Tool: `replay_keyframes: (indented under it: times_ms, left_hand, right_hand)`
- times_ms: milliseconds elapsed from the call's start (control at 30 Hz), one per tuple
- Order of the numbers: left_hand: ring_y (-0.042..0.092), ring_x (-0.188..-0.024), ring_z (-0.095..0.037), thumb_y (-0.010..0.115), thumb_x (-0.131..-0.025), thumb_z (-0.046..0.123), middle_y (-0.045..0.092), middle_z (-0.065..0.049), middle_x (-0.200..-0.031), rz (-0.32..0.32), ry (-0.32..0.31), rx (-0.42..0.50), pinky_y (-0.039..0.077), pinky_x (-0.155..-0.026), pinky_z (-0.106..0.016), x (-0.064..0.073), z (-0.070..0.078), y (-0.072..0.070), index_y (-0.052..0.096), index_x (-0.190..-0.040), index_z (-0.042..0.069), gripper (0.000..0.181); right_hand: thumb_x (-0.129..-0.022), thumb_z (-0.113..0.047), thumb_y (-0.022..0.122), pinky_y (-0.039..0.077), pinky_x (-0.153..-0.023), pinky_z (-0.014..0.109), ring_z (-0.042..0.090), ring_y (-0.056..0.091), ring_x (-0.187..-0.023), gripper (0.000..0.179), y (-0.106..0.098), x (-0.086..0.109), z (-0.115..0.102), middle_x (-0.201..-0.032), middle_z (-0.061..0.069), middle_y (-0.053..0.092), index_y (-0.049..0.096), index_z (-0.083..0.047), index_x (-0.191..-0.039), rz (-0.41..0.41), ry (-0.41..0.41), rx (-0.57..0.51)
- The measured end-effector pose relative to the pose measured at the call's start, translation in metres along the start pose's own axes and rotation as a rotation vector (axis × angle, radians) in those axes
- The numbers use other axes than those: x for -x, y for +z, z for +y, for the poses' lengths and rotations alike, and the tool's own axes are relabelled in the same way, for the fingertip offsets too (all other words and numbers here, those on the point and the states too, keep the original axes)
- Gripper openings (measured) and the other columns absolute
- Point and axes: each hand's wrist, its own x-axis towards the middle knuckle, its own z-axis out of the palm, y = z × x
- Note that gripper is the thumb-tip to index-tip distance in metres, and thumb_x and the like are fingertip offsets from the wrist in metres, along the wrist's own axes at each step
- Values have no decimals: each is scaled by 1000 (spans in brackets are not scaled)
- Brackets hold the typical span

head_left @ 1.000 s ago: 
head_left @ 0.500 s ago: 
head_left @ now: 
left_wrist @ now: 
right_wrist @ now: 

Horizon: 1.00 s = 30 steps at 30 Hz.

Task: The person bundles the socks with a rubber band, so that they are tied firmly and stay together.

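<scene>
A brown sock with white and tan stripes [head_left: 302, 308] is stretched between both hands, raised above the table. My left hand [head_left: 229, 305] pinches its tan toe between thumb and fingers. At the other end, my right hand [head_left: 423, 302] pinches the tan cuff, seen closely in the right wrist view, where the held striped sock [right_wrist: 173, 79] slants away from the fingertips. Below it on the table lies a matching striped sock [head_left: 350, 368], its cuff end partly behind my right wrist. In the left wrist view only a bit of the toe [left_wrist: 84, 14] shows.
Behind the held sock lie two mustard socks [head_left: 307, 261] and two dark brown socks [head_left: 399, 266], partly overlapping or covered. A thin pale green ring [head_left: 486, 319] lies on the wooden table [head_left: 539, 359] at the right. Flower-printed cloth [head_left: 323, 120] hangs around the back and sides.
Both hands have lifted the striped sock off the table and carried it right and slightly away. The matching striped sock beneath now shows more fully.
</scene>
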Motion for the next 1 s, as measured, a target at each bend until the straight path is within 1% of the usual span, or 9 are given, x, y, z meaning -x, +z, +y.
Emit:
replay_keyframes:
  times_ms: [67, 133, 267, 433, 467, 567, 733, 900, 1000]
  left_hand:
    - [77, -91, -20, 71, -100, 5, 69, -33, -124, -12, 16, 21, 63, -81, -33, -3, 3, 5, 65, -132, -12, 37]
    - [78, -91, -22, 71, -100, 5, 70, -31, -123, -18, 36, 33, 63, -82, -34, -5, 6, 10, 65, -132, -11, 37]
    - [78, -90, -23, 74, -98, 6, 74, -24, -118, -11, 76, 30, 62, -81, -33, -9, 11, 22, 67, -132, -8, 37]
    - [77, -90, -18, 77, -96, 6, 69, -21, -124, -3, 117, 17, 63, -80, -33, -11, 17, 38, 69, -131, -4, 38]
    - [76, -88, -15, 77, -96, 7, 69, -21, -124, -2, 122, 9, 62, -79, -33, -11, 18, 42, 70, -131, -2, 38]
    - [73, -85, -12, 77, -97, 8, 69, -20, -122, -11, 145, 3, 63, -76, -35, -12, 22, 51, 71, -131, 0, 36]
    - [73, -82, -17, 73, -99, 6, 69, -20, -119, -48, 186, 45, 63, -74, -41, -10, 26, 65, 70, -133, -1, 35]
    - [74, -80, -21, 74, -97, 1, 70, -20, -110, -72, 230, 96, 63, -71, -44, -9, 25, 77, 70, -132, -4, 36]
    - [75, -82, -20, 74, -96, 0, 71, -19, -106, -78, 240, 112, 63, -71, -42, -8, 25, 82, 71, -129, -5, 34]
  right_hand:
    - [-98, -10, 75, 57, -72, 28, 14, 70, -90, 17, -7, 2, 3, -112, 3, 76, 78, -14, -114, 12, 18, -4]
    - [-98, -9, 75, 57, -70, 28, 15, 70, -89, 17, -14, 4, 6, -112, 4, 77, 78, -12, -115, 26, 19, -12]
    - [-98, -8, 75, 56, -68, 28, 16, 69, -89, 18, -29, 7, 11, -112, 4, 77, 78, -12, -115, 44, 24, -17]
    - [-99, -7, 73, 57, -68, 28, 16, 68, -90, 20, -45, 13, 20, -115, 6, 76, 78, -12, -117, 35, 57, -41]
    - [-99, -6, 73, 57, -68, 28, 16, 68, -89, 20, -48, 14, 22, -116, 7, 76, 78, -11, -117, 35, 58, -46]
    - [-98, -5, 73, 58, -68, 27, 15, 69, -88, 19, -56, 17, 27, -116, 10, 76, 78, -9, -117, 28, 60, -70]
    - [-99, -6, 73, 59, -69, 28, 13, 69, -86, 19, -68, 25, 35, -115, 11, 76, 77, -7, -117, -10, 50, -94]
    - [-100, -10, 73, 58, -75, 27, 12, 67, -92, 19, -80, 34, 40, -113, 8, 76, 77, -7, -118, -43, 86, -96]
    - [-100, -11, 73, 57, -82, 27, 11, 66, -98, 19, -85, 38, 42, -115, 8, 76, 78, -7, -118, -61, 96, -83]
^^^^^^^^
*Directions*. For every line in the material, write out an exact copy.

*Written response*.
Tool: `replay_keyframes: (indented under it: times_ms, left_hand, right_hand)`
- times_ms: milliseconds elapsed from the call's start (control at 30 Hz), one per tuple
- Order of the numbers: left_hand: ring_y (-0.042..0.092), ring_x (-0.188..-0.024), ring_z (-0.095..0.037), thumb_y (-0.010..0.115), thumb_x (-0.131..-0.025), thumb_z (-0.046..0.123), middle_y (-0.045..0.092), middle_z (-0.065..0.049), middle_x (-0.200..-0.031), rz (-0.32..0.32), ry (-0.32..0.31), rx (-0.42..0.50), pinky_y (-0.039..0.077), pinky_x (-0.155..-0.026), pinky_z (-0.106..0.016), x (-0.064..0.073), z (-0.070..0.078), y (-0.072..0.070), index_y (-0.052..0.096), index_x (-0.190..-0.040), index_z (-0.042..0.069), gripper (0.000..0.181); right_hand: thumb_x (-0.129..-0.022), thumb_z (-0.113..0.047), thumb_y (-0.022..0.122), pinky_y (-0.039..0.077), pinky_x (-0.153..-0.023), pinky_z (-0.014..0.109), ring_z (-0.042..0.090), ring_y (-0.056..0.091), ring_x (-0.187..-0.023), gripper (0.000..0.179), y (-0.106..0.098), x (-0.086..0.109), z (-0.115..0.102), middle_x (-0.201..-0.032), middle_z (-0.061..0.069), middle_y (-0.053..0.092), index_y (-0.049..0.096), index_z (-0.083..0.047), index_x (-0.191..-0.039), rz (-0.41..0.41), ry (-0.41..0.41), rx (-0.57..0.51)
- The measured end-effector pose relative to the pose measured at the call's start, translation in metres along the start pose's own axes and rotation as a rotation vector (axis × angle, radians) in those axes
- The numbers use other axes than those: x for -x, y for +z, z for +y, for the poses' lengths and rotations alike, and the tool's own axes are relabelled in the same way, for the fingertip offsets too (all other words and numbers here, those on the point and the states too, keep the original axes)
- Gripper openings (measured) and the other columns absolute
- Point and axes: each hand's wrist, its own x-axis towards the middle knuckle, its own z-axis out of the palm, y = z × x
- Note that gripper is the thumb-tip to index-tip distance in metres, and thumb_x and the like are fingertip offsets from the wrist in metres, along the wrist's own axes at each step
- Values have no decimals: each is scaled by 1000 (spans in brackets are not scaled)
- Brackets hold the typical span

head_left @ 1.000 s ago: 
head_left @ 0.500 s ago: 
head_left @ now: 
left_wrist @ now: 
right_wrist @ now: 

Horizon: 1.00 s = 30 steps at 30 Hz.

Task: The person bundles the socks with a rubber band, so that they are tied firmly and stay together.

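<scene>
A brown sock with white and tan stripes [head_left: 302, 308] is stretched between both hands, raised above the table. My left hand [head_left: 229, 305] pinches its tan toe between thumb and fingers. At the other end, my right hand [head_left: 423, 302] pinches the tan cuff, seen closely in the right wrist view, where the held striped sock [right_wrist: 173, 79] slants away from the fingertips. Below it on the table lies a matching striped sock [head_left: 350, 368], its cuff end partly behind my right wrist. In the left wrist view only a bit of the toe [left_wrist: 84, 14] shows.
Behind the held sock lie two mustard socks [head_left: 307, 261] and two dark brown socks [head_left: 399, 266], partly overlapping or covered. A thin pale green ring [head_left: 486, 319] lies on the wooden table [head_left: 539, 359] at the right. Flower-printed cloth [head_left: 323, 120] hangs around the back and sides.
Both hands have lifted the striped sock off the table and carried it right and slightly away. The matching striped sock beneath now shows more fully.
</scene>
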Motion for the next 1 s, as measured, a target at each bend until the straight path is within 1% of the usual span, or 9 are given, x, y, z meaning -x, +z, +y.
Emit:
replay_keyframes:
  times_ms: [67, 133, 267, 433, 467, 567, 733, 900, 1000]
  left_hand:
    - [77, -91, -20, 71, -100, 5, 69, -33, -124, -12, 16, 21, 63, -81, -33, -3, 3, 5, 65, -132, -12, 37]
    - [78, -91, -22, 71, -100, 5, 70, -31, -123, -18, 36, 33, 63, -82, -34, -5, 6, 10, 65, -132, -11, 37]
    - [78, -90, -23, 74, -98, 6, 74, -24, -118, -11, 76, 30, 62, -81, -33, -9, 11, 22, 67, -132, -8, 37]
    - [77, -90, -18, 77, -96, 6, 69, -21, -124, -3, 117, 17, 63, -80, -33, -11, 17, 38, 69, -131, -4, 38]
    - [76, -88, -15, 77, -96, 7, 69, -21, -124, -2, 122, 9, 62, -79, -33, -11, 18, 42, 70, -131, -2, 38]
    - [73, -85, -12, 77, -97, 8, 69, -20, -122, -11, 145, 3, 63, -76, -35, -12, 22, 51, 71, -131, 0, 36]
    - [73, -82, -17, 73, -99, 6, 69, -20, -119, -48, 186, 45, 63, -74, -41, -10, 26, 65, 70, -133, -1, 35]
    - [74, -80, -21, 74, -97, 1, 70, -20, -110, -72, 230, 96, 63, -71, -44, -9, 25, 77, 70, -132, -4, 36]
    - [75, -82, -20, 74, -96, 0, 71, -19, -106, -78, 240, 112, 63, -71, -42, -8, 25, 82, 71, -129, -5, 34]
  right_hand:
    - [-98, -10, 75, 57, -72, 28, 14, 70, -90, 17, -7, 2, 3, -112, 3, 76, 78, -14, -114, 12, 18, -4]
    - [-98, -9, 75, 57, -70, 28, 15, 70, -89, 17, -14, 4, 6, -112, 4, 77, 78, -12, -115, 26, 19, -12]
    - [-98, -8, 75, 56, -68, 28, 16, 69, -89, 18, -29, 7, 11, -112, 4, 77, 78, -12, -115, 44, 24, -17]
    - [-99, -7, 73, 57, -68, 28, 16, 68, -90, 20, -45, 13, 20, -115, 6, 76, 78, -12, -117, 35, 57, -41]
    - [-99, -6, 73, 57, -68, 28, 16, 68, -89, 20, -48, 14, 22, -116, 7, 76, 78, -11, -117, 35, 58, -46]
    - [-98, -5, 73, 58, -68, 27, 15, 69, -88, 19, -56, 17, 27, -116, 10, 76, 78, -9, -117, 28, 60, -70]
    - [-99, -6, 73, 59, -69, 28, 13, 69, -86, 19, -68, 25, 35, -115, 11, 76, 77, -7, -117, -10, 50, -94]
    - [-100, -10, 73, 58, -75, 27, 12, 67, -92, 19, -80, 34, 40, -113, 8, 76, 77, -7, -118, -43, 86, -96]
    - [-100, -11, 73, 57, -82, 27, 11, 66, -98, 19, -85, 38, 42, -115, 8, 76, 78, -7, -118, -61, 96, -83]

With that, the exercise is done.